Le second est celui de l’adolescence, marquée par la Libération et le transfert dans le Toulouse populaire des années suivantes. Les séductions de l’action militante au collège et en fac, de la chaleur des amitiés dans le monde chatoyant, plein d’espoir et de ressources, qui gravitait autour et au sein du parti communiste dans les luttes sociales, anticolonialistes et dont un ennemi symbolique local était le RPF. Les ressources de la merveilleuse «BM» de Toulouse, la bibliothèque municipale, un vrai palais dû aux municipalités de Front populaire, et d’une Librairie de la Renaissance où j’avais mes habitudes. J’y écoutais avec bonheur le séduisant Henri Lefebvre, alors à Toulouse, critique et profond, trop profond et qui en jouait. Une plongée assidue dans la littérature «marxiste», d’infinies discussions sur le matérialisme dialectique et la transformation de la quantité en qualité, la génétique et la science «bourgeoise ou prolétarienne», beaucoup de «réinterprétations» de l’histoire. «Vous connaissez mieux le marxisme que l’histoire, mais la copie est intéressante»: ce fut la première des annotations que je reçus en faculté, de la part de Jacques Godechot.

Premiers pas professionnels

C’est dans cette ambiance que j’ai découvert la géographie: un peu par goût, un peu par défaut. Par défaut, parce que certaines études n’étaient pas financièrement à ma portée (l’architecture, par exemple) et que pour les autres j’aurais préféré aller «en sciences», à la rigueur en histoire.
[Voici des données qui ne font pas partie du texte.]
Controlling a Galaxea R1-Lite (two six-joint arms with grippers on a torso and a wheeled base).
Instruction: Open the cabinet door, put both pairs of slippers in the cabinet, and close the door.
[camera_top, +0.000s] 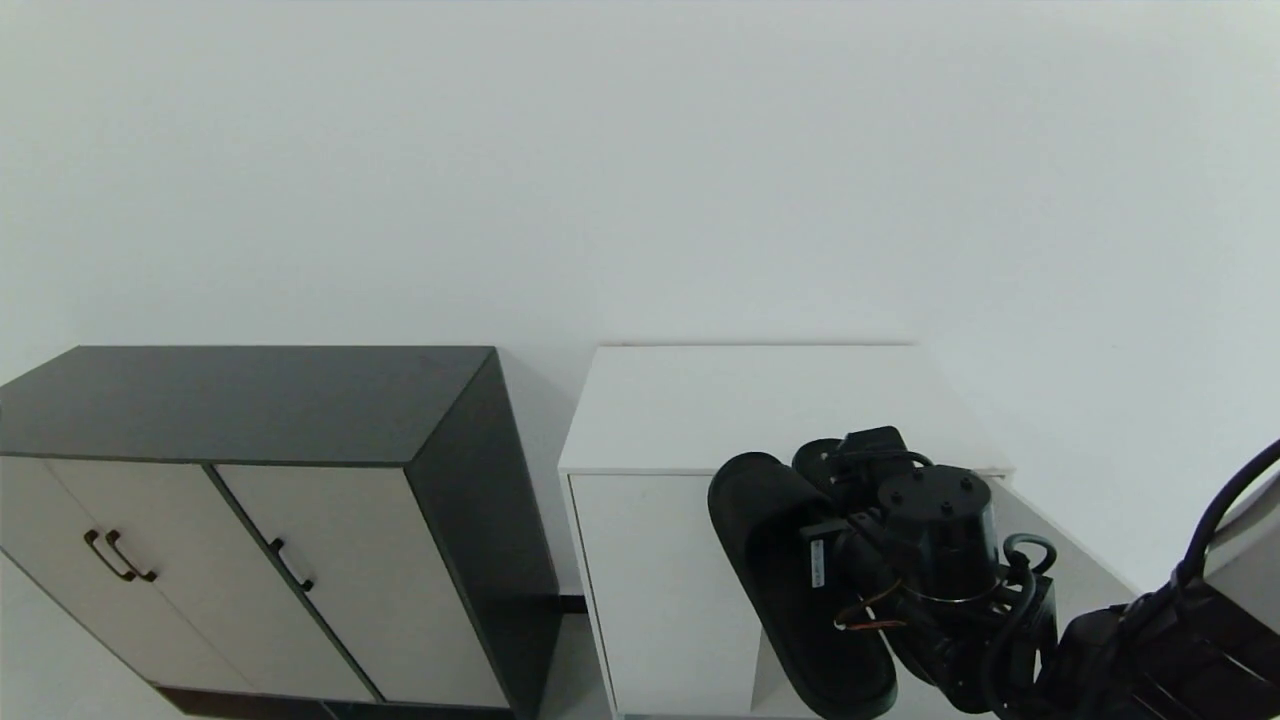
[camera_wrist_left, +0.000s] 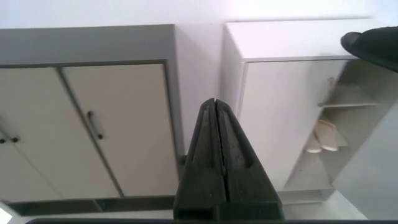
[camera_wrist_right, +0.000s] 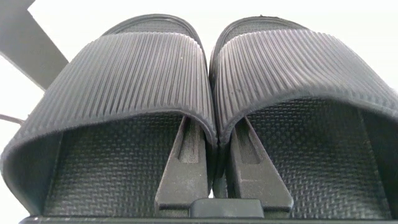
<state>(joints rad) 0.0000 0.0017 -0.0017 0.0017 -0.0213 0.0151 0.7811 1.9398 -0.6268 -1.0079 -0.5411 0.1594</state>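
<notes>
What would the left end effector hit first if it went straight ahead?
Probably the wall in the gap between the dark cabinet and the white cabinet, though depth is hard to judge.

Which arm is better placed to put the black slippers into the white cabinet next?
Right. The right end effector grips the black slippers before the white cabinet; the left end effector is shut and empty.

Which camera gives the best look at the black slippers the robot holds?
The right wrist view: both black slippers sit side by side up close, the right claw pinching their inner sides. The head view shows them partly behind the arm; the left wrist view catches one dark edge.
</notes>
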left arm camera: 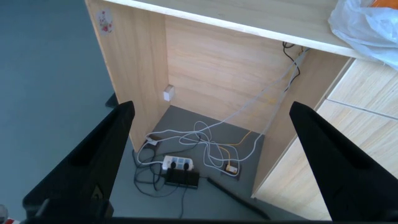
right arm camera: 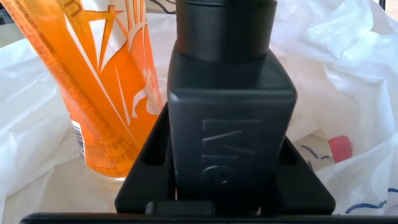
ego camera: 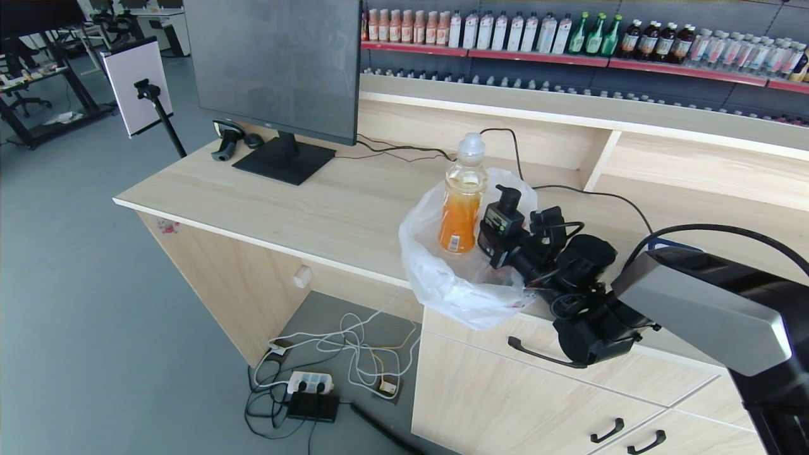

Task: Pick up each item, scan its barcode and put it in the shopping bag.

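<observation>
My left gripper (left arm camera: 211,111) hangs open beside the counter (ego camera: 303,202). My right gripper (ego camera: 513,245) is clamped on a black scanner (ego camera: 501,221), whose embossed letters and small sticker I can't read. The scanner sits just beside the orange drink bottle (ego camera: 461,208). The bottle stands upright inside the white shopping bag (ego camera: 442,284) at the counter edge. Its orange label has white sunburst lines and fine print low down that is too small to read.

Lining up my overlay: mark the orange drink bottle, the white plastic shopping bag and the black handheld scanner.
orange drink bottle (ego camera: 459,218), head view, on its orange body.
white plastic shopping bag (ego camera: 436,278), head view, front wall.
black handheld scanner (ego camera: 222,146), head view, its handle.
</observation>
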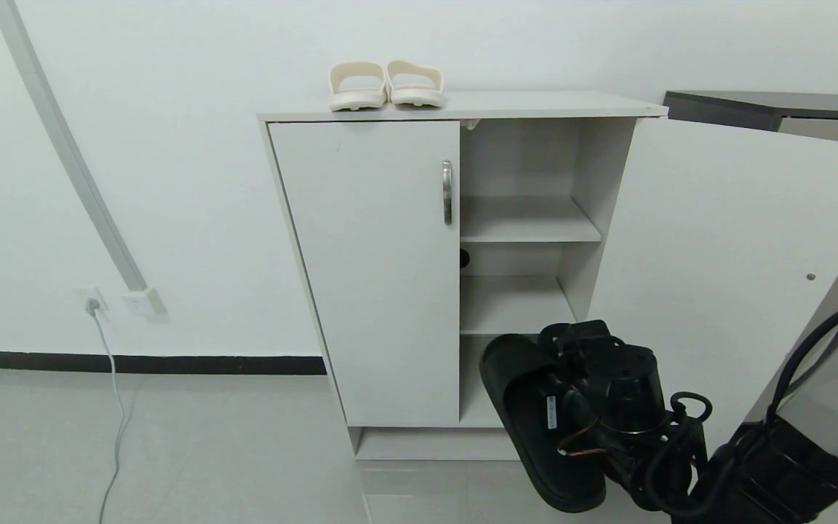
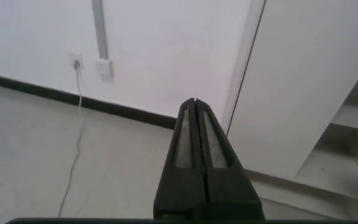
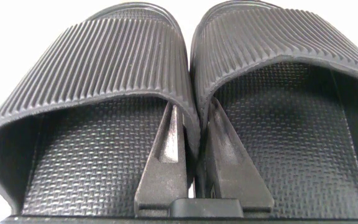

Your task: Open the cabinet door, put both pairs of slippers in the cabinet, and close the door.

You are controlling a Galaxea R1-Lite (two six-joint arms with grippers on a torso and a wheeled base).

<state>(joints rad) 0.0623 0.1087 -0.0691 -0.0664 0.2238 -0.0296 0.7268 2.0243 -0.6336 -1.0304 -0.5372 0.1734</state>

Mais j’éprouvai à cette occasion les limites du milieu social et de la «promotion républicaine»: ayant réussi, peut-être trop tôt, j’avais dix ans, au concours des bourses de collège, j’avais été condamné au collège «moderne» jusqu’au baccalauréat inclus; mes résultats y étaient bons, les collèges ne l’étaient pas; je me retrouvai avec un bac de math mais trop juste, et sans latin ni grec, ce qui à l’époque interdisait une licence d’histoire, sans parler d’une khâgne. Par chance, j’avais depuis longtemps de la curiosité et quelque goût pour «la géographie» en général et la carte en particulier, plus quelques aptitudes au dessin; la découverte de la géomorphologie et de l’explication de carte topographique fut une sorte d’émerveillement, par les vertus des méthodes d’investigation, du raisonnement logique et du dessin réunis, du moins tels que François Taillefer les faisait vivre.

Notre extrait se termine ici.